Several speculations followed his death, and one claim was that Irwin and Petty had suffered from a stuck accelerator, which made it impossible to slow down and make the turn correctly.
Fans and other drivers pointed accusing fingers at the track, claiming it was responsible for the gruesome death Irwin suffered. Officials immediately began looking at the mangled wreckage of what used to be Irwin’s stylish blue Chevrolet in the hopes of figuring out what went wrong.
Adam Petty who drives for Team Sprint Chevrolet at the Nashville Speedway USA in Nashville, Tennessee. | Photo: Getty Images
Prior to his death, Irwin had made a series of plans he was already looking forward to. He had plans to return home to Indianapolis, where he intended to compete in the Brickyard 400 and celebrate his 31st birthday.
He also made grand preparations to attend his sister’s wedding and have a colorful weekend, but all that failed to happen. Following his death, Irwin was buried in a serene, green cemetery across town from Indianapolis Motor Speedway, where the much anticipated NASCAR race took place without him.
Kenny Irwin #28 poses for a studio portrait during the Daytona 500 Speedweek in Daytona, Florida on 8 Feb 1999. | Photo: Getty Images
In the three years he spent there, only a few dared to befriend him, but he was mostly ostracized. Some felt he lacked the image for the sport, while others felt he was an outright outsider.
Some of his colleagues later confessed to harboring regrets after his passing. Regrets that came from the unfriendly things said about him that were too late to take back or make right.
Irwin’s death gave some of his colleagues the right opportunity to learn more about him as they visited his family and neighborhood only to find out how much of an amazing soul he was.
Kenny Irwin #28 sitting in his car looking out during practice for the Cracker Barrel 500 of the NASCAR Winston Cup Series at the Atlanta Motor Speedway in Hampton, Georgia on 12 March 1999 | Photo: Getty Images
Johnny Vance, one of Irwin’s business associates, confessed to the heartbreak the late 30-year-old felt each time he was criticized in NASCAR despite his kind and large heart.
Irwin’s family and friends thought of many reasons why their beloved was hated by his colleagues.
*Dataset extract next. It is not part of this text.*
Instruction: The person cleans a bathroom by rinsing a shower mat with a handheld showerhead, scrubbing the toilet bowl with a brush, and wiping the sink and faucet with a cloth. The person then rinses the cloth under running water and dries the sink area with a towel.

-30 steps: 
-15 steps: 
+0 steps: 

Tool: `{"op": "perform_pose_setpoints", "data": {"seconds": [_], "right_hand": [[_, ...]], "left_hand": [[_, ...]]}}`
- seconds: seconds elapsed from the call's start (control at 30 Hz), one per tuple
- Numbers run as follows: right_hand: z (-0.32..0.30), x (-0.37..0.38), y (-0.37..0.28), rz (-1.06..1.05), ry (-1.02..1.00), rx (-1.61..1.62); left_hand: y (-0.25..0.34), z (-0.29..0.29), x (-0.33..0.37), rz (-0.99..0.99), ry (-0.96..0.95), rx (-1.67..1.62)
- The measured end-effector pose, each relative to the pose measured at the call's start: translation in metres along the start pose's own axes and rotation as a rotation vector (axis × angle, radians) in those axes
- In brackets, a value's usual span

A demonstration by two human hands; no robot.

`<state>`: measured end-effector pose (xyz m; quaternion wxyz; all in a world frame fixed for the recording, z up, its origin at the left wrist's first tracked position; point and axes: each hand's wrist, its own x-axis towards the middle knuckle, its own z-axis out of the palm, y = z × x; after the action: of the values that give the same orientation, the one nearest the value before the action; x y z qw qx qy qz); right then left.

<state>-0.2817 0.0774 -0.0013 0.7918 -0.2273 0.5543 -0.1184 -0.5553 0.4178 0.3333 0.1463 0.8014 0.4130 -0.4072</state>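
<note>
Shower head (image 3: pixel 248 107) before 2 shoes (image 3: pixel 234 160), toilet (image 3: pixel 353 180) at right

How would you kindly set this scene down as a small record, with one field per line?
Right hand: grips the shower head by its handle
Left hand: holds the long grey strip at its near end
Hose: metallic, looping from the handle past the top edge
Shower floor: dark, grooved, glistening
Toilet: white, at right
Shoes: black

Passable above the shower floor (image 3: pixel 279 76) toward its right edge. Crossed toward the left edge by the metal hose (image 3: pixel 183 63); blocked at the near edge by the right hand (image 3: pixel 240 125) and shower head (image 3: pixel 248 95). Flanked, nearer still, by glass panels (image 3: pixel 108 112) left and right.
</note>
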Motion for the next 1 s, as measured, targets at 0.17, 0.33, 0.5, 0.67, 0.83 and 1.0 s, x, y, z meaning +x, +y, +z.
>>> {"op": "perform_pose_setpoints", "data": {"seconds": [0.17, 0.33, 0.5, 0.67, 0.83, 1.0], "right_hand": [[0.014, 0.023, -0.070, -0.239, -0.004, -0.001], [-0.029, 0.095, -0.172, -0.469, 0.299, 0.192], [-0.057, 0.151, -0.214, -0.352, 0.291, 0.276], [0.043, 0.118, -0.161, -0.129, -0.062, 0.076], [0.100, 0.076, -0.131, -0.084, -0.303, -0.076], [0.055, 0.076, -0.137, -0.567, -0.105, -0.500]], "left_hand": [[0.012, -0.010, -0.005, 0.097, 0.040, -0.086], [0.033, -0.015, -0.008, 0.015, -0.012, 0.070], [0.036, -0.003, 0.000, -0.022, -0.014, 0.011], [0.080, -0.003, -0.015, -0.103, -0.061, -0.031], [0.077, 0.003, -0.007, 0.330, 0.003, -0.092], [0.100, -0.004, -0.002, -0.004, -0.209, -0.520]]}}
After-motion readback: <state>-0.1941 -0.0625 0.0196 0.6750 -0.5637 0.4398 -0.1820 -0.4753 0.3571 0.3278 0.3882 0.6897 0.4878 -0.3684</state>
His family believes NASCAR drivers may have been envious of his potential regardless of the fact that Irwin never won a Winston Cup race.
To some, maybe they mistook his timidity for arrogance. Possibly they didn’t like anyone from the north, especially someone who had been dubbed the “next Jeff Gordon” at one point.
Years after his death, Irwin’s father, mother, and siblings grieved his death as though it had happened the previous day. His personality and huge potential made it difficult to let him slip from their memory.
Kenny Irwin in action during the Diehard 500 at the Talladega Superspeedway in Talladega, Alabama. | Photo: Getty Images
Irwin’s family formed a foundation in honor of the late NASCAR driver. Irwin’s parents converted an old, abandoned campground in New Castle into a living memory of their son.
They created “The Kenny Irwin Memorial Campground,” a place where children, underprivileged and handicapped, could forget their worries and have fun as any child would love to. They did this selflessly without charge.
The foundation later gained support from several high-profile names within the sporting community, including Winston Cup drivers Tony Stewart and Michael Waltrip and NHIS owners Gary and Bob Bahre.